Human-like Affective Cognition in Foundation Models
- URL: http://arxiv.org/abs/2409.11733v2
- Date: Thu, 19 Sep 2024 02:33:54 GMT
- Title: Human-like Affective Cognition in Foundation Models
- Authors: Kanishk Gandhi, Zoe Lynch, Jan-Philipp Fränken, Kayla Patterson, Sharon Wambu, Tobias Gerstenberg, Desmond C. Ong, Noah D. Goodman,
- Abstract summary: We introduce an evaluation framework for testing affective cognition in foundation models.

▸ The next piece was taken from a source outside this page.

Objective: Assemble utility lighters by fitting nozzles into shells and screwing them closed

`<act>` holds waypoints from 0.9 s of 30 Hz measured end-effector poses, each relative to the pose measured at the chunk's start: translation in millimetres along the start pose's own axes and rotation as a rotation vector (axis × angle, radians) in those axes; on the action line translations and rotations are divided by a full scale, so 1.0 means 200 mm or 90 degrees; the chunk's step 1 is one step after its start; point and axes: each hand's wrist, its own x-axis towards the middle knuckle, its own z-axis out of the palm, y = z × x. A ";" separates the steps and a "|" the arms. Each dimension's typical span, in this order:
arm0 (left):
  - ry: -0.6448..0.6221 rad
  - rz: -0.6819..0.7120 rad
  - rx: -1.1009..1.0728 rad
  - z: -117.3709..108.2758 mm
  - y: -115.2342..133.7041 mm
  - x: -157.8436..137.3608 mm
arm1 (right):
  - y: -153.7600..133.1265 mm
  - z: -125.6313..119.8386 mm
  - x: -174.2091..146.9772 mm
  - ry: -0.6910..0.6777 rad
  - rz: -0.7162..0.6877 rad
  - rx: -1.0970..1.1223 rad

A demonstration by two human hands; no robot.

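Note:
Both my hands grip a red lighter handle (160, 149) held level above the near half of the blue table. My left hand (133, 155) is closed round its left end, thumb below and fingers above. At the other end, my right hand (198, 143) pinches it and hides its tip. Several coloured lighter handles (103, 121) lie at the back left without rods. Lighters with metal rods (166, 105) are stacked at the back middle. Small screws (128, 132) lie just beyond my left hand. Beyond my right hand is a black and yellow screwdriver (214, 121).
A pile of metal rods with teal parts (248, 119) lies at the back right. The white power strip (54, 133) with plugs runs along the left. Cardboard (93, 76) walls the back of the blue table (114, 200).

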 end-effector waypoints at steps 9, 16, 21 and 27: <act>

We generate 1,280 diverse scenarios exploring relationships between appraisals, emotions, expressions, and outcomes.
Our results show foundation models tend to agree with human intuitions, matching or exceeding interparticipant agreement.
- Score: 28.631313772625578
- License: http://creativecommons.org/licenses/by/4.0/
- Abstract: Understanding emotions is fundamental to human interaction and experience. Humans easily infer emotions from situations or facial expressions, situations from emotions, and do a variety of other affective cognition. How adept is modern AI at these inferences? We introduce an evaluation framework for testing affective cognition in foundation models. Starting from psychological theory, we generate 1,280 diverse scenarios exploring relationships between appraisals, emotions, expressions, and outcomes. We evaluate the abilities of foundation models (GPT-4, Claude-3, Gemini-1.5-Pro) and humans (N = 567) across carefully selected conditions. Our results show foundation models tend to agree with human intuitions, matching or exceeding interparticipant agreement. In some conditions, models are ``superhuman'' -- they better predict modal human judgements than the average human. All models benefit from chain-of-thought reasoning. This suggests foundation models have acquired a human-like understanding of emotions and their influence on beliefs and behavior.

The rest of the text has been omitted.